**ABOUT THIS EXERCISE:** Given the listing below, write out exactly the lines starting with the line that has "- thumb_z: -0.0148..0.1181" and going on through the line that has "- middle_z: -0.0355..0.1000", both kept.

--- START ---

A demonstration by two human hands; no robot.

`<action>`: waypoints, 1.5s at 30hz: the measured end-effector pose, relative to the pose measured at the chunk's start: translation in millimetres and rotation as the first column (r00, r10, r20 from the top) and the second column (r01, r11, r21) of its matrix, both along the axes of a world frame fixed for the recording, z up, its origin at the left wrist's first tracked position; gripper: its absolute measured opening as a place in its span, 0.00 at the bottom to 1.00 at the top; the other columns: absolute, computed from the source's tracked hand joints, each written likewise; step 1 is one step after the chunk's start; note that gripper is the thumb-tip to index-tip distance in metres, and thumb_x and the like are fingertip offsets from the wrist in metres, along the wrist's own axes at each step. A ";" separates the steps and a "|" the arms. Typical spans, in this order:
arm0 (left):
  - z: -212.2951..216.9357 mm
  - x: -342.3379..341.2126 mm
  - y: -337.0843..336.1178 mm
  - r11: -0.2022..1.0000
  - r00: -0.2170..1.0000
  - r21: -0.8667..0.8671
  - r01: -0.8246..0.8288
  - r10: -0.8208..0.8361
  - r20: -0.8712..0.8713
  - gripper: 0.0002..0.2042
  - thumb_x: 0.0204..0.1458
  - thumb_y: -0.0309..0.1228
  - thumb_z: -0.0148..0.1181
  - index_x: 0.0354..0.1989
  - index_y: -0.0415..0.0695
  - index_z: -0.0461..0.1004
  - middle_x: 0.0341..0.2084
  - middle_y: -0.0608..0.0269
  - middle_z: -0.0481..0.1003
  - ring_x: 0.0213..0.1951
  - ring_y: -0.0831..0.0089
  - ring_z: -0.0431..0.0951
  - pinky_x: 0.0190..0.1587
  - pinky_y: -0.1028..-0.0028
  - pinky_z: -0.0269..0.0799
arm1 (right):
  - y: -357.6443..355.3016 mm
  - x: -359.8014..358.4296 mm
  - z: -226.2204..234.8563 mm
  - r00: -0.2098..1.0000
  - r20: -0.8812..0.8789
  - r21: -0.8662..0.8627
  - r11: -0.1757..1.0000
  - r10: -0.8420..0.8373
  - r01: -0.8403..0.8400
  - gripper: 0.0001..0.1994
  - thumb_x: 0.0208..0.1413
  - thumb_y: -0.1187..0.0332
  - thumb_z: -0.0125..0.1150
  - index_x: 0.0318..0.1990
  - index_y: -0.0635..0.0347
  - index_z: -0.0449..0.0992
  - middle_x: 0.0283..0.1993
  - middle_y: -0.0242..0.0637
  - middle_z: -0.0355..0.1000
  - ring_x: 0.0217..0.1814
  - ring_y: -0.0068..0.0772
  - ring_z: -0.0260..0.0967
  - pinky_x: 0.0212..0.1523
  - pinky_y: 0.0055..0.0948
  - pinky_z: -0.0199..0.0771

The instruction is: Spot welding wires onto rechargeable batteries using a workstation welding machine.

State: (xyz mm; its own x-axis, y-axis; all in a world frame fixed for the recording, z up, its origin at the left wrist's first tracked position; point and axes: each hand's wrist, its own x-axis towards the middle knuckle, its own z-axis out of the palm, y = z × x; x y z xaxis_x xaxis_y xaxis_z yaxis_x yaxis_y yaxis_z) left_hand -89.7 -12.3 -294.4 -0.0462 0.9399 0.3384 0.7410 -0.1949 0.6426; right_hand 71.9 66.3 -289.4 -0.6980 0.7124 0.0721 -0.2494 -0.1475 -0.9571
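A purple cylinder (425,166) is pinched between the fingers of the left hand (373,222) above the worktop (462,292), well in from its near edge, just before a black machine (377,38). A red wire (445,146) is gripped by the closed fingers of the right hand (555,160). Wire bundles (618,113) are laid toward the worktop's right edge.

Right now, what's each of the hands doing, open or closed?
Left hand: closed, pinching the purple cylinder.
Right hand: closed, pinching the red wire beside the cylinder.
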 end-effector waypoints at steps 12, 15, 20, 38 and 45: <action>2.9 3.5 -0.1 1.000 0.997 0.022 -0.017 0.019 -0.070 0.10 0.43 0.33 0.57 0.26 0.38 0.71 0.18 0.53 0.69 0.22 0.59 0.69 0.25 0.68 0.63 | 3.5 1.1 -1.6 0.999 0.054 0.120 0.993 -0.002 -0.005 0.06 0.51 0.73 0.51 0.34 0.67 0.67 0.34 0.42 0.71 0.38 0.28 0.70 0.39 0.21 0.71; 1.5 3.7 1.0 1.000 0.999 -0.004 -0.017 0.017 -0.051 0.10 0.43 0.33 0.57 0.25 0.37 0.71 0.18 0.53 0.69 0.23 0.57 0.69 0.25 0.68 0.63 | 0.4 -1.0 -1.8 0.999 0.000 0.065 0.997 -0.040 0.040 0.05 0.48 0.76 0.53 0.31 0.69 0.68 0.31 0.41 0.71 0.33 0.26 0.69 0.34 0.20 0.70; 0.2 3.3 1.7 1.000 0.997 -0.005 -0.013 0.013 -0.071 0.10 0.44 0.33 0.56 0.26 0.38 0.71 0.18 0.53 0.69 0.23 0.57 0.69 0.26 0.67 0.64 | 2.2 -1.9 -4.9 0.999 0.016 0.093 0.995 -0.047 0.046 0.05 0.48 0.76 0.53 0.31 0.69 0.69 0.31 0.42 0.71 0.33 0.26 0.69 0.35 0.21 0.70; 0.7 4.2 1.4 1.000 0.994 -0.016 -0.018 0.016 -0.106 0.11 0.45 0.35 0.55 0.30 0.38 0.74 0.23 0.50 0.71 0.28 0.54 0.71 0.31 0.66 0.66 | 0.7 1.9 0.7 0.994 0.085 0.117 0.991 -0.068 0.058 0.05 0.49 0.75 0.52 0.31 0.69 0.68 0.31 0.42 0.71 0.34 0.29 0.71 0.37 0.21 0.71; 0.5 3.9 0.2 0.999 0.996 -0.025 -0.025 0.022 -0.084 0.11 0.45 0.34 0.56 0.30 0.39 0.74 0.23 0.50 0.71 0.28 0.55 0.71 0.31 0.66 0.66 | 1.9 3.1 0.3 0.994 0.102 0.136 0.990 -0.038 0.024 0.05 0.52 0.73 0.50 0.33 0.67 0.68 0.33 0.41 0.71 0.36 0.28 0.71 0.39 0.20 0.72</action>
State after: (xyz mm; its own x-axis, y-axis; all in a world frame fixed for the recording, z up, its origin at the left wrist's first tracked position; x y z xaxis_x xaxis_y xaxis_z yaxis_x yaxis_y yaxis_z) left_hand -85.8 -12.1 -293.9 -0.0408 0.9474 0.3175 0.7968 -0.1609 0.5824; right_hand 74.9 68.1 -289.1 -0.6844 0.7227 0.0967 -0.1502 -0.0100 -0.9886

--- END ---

**OUTPUT FOR THIS TASK:**
  - thumb_z: -0.0148..0.1181
  - index_x: 0.0354..0.1989
  - index_y: -0.0415..0.0695
  - index_z: -0.0461..0.1004
  - middle_x: 0.0341..0.2084
  - middle_y: -0.0608..0.0269
  - middle_z: -0.0481..0.1003
  - ring_x: 0.0213..0.1951
  - ring_y: -0.0831..0.0089
  - ring_z: -0.0431..0.0951
  - pinky_x: 0.0190..0.1587
  - pinky_y: -0.1028..-0.0028
  - pinky_z: -0.0269..0.0799
arm1 (right):
  - y: -357.6443..355.3016 mm
  - x: -359.8014..358.4296 mm
  - z: -226.2204..234.8563 mm
  - r00: -0.2098..1.0000
  - r20: -0.8812..0.8789
  - r21: -0.8662..0.8627
  - r11: -0.1757..1.0000
  - r10: -0.8420..0.8373
  - r01: -0.8403..0.8400
  - gripper: 0.0001..0.1994
  - thumb_x: 0.0208..0.1413
  - thumb_y: -0.1187..0.0332
  - thumb_z: -0.0125..0.1150
  - index_x: 0.0318..0.1990
  - index_y: -0.0635..0.0347
  - index_z: -0.0449..0.0992
  - middle_x: 0.0283..0.1993
  - middle_y: -0.0242..0.0637
  - middle_z: -0.0355..0.1000

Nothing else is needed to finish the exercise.